Rather than making posters that they will throw away, we’re going to try some online collaborative space.
We will be using PC apps like Twiddla, Popplet and Wallwisher, or iPad apps such as Popplet, Mindmeister and Idea Sketch where students can collaborate and present their ideas visually.

Of course, this is not intended to replace writing – essays, creative pieces, opinions, and the like… but to help students crystallise and organise their ideas as part of the creative and analytical processes.

They will also be challenged to use blogs on WordPress, tumblr or Pinterest instead of hard copy scrapbooks.  They will be encouraged to present their writing folios online, enabling others to read their work and be inspired by each others as authors, not just students submitting an assignment.

This isn’t just “going digital for the sake of going digital”.  I’m hoping that it will engage and interest them, not only in what they are doing individually but also in what their classmates are doing, too.  Wouldn’t it be great if they could inspire, encourage and help one another through collaboration and presentation?

We are not throwing conventional literacy out the window.
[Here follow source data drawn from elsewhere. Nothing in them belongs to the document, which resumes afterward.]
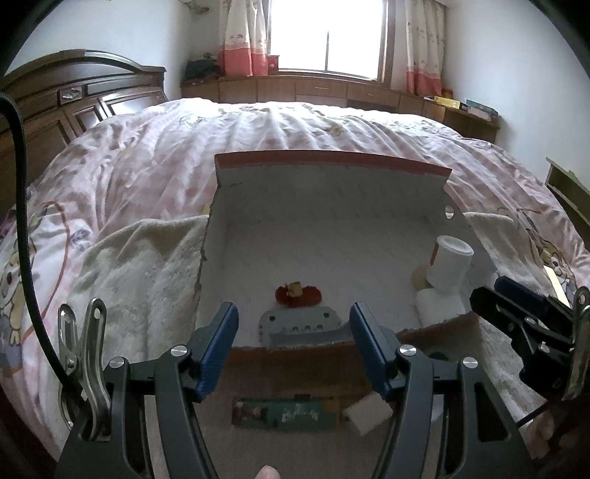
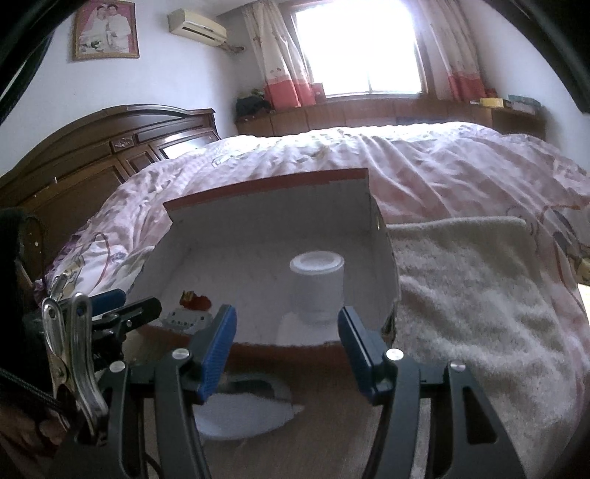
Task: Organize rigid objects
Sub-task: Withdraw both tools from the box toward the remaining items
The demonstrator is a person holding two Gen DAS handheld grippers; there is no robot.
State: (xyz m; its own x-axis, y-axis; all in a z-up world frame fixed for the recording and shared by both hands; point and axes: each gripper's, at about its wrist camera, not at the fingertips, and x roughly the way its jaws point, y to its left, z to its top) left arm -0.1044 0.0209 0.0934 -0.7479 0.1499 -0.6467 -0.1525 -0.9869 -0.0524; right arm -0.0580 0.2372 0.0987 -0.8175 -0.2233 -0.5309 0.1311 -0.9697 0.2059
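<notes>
The box (image 1: 332, 235) already holds a white jar (image 1: 448, 263), a metal plate (image 1: 298, 326) and a red toy (image 1: 298, 294). A green pack (image 1: 284, 412) and a white block (image 1: 367, 412) lie outside. Both the left gripper (image 1: 294, 342) and the right gripper (image 2: 287, 344) are wide open, empty.

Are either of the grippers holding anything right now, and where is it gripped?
Nothing is held. The left gripper and right gripper are both open with bare pads, hovering in front of the open box.

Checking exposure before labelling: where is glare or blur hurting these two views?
Left wrist view: the window is blown out, the box interior dim but readable, the items below the left claw soft. Right wrist view: stronger window glare washes the bed; the white cup blends into the box wall; fisheye bends edges in both.
</notes>
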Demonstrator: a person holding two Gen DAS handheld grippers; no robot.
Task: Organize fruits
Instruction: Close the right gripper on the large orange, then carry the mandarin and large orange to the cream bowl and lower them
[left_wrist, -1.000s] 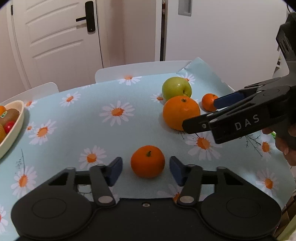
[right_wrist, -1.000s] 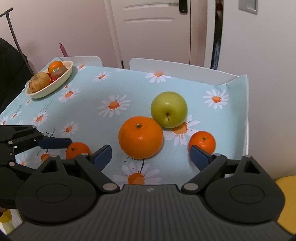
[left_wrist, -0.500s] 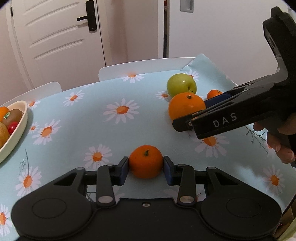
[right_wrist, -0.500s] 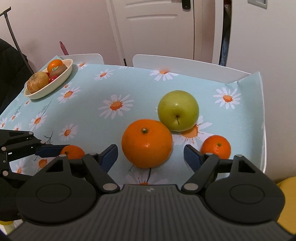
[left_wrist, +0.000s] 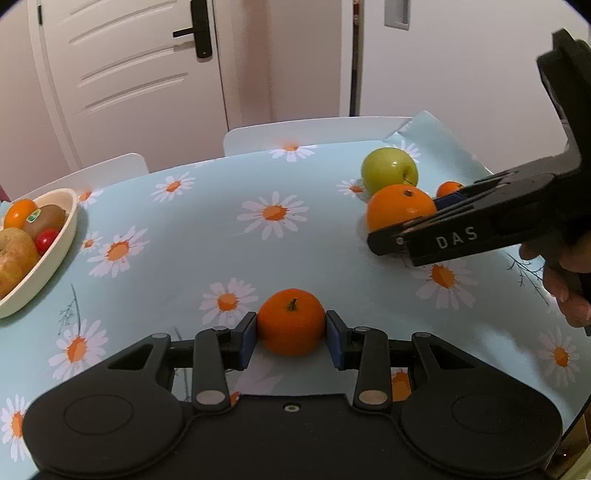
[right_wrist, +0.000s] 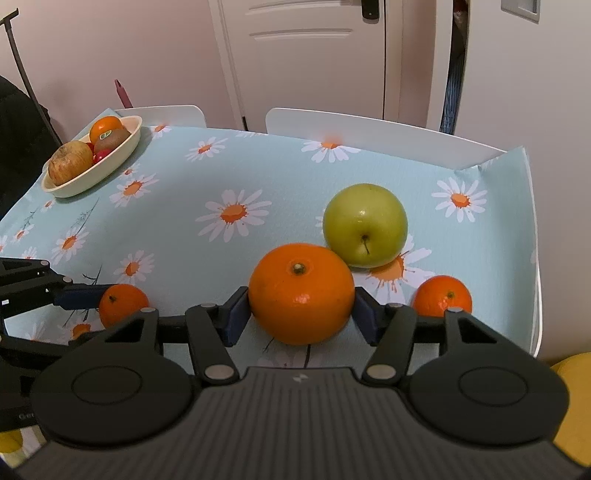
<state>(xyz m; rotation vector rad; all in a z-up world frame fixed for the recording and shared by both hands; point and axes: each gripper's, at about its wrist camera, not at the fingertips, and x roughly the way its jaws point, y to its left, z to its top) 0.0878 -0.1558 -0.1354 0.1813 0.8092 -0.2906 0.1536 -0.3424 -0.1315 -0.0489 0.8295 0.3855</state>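
Note:
A small mandarin (left_wrist: 291, 321) sits on the daisy tablecloth with my left gripper (left_wrist: 291, 334) shut on it, blue pads pressed to both its sides. A large orange (right_wrist: 301, 293) lies between the fingers of my right gripper (right_wrist: 301, 317). That gripper's jaws are closing and both pads touch the orange's flanks. Just behind the orange rests a green apple (right_wrist: 365, 225), and to its right a second small mandarin (right_wrist: 441, 295). In the left wrist view the right gripper (left_wrist: 406, 221) reaches in from the right around the large orange (left_wrist: 400, 210). A cream bowl (left_wrist: 55, 254) with several fruits stands at the far left.
White chair backs (right_wrist: 369, 129) line the table's far side, before a white door (left_wrist: 129, 74). The table's right edge (right_wrist: 533, 258) runs close to the second mandarin. A person's fingers (left_wrist: 565, 295) hold the right gripper. Bare cloth (left_wrist: 221, 206) lies between the bowl and the fruit group.
My left jaws have closed onto the small mandarin. The right gripper has come forward around the large orange, and its jaws have narrowed from wide apart to touching it.

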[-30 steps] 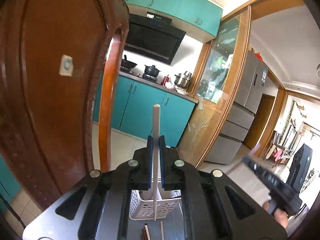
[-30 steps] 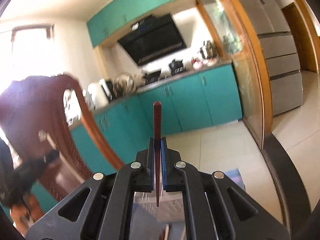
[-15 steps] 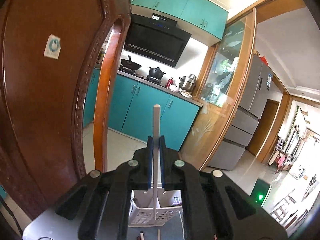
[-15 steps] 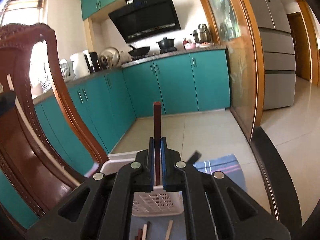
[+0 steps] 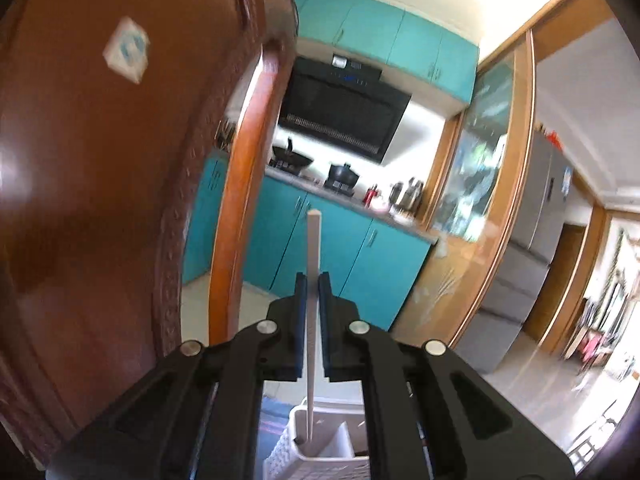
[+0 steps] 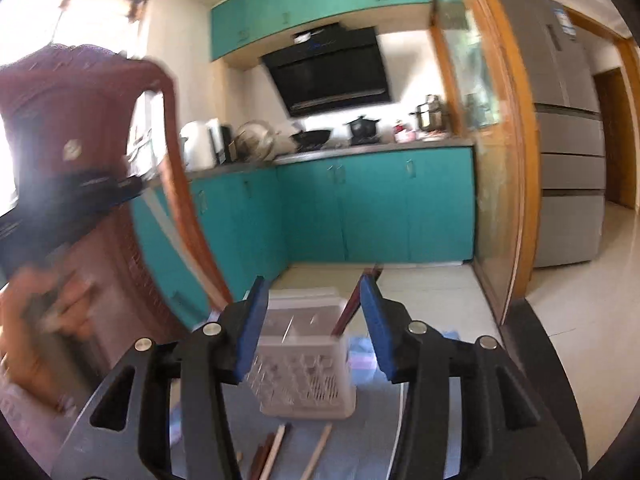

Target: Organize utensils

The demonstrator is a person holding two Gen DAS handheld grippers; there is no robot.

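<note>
Closest to the lens in the left wrist view, the left gripper [image 5: 313, 292] is clamped tight on a pale chopstick [image 5: 312, 280], which stands nearly upright between the blue pads [image 5: 301, 320]. Its lower tip hangs just over the white slotted basket [image 5: 320, 456] at the bottom center of the frame (can't tell if it actually touches the inside).

Over in the right wrist view, the right gripper [image 6: 313, 292] has just been opening, and its jaws now stand roughly halfway apart with nothing pinched. The dark reddish chopstick [image 6: 352, 304] is already sitting in the basket [image 6: 304, 380], leaning toward the upper right against the basket's right side, close to the right pad but not squeezed by it. On the gray-blue table surface [image 6: 360, 440] in front of the basket, at the bottom of the frame, a few loose chopsticks [image 6: 276, 450] lie side by side, some dark and some pale. A striped cloth [image 6: 362, 354] peeks out just behind the basket on the right.

At the left edge of that frame there's a blurry hand [image 6: 44, 332] with the other gripper. A carved dark wooden chair back [image 5: 120, 200] fills the left side. Further back are teal cabinets [image 6: 360, 208], a black range hood [image 6: 332, 68], pots on the counter, and a gray fridge [image 6: 560, 120] at the right.
</note>
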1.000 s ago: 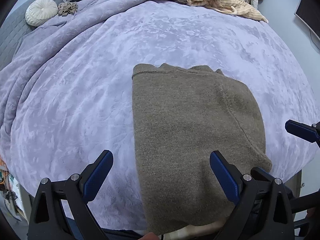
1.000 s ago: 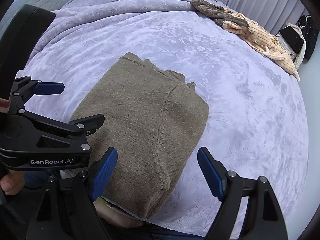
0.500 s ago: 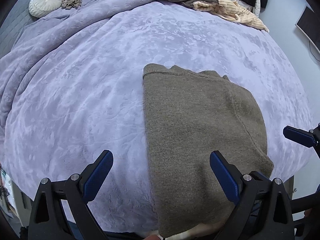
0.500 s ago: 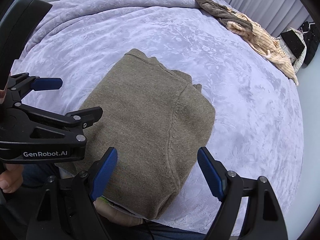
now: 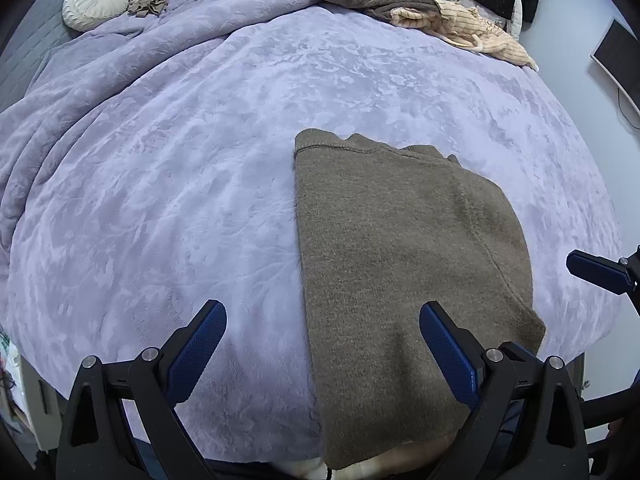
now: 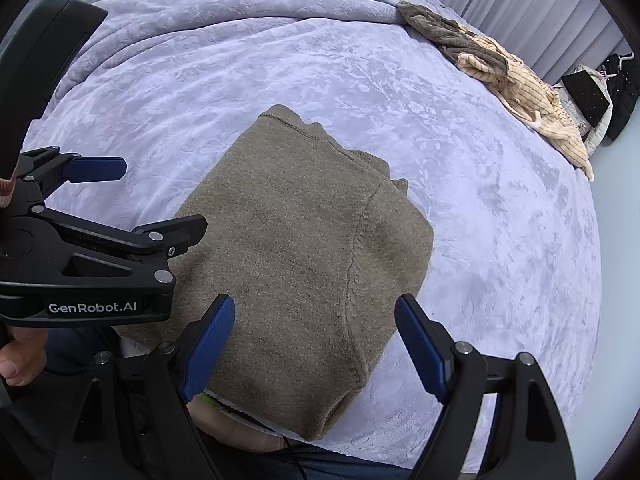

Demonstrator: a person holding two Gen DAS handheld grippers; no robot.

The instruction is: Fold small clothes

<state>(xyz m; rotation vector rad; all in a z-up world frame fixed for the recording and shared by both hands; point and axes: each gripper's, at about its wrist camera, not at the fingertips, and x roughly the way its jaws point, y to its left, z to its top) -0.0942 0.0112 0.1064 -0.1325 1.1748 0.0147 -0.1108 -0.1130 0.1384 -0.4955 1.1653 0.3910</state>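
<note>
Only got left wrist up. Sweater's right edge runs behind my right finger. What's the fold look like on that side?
Observer: From the right wrist view the olive sweater ends in a rounded folded edge, with a seam curving down near it; lavender blanket shows beyond.
Operator: Right gripper? I only see one blue tip.
Observer: The right gripper is open, both pads above the sweater's near end, nothing pinched.
Operator: And mine, from outside?
Observer: The left gripper is open over the sweater's left edge, holding nothing.
Operator: Anything under the near hem?
Observer: A pale layer and a bit of green peek out beneath it; I cannot tell what they are.
</note>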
Each student will be writing with pen and paper every week, developing their skills of creative and analytical thinking and writing, and responding to the ideas and challenges delivered by a range of texts.   My aim is to complement the conventional literacy skills of my students with creative, considered and directed engagement in the digital world.

It’s an amazing world that we live in. I know some teachers have to be dragged ‘kicking and screaming’ into the world of online resources and publishing, but I’m keen. I believe that my students and I are going to love it.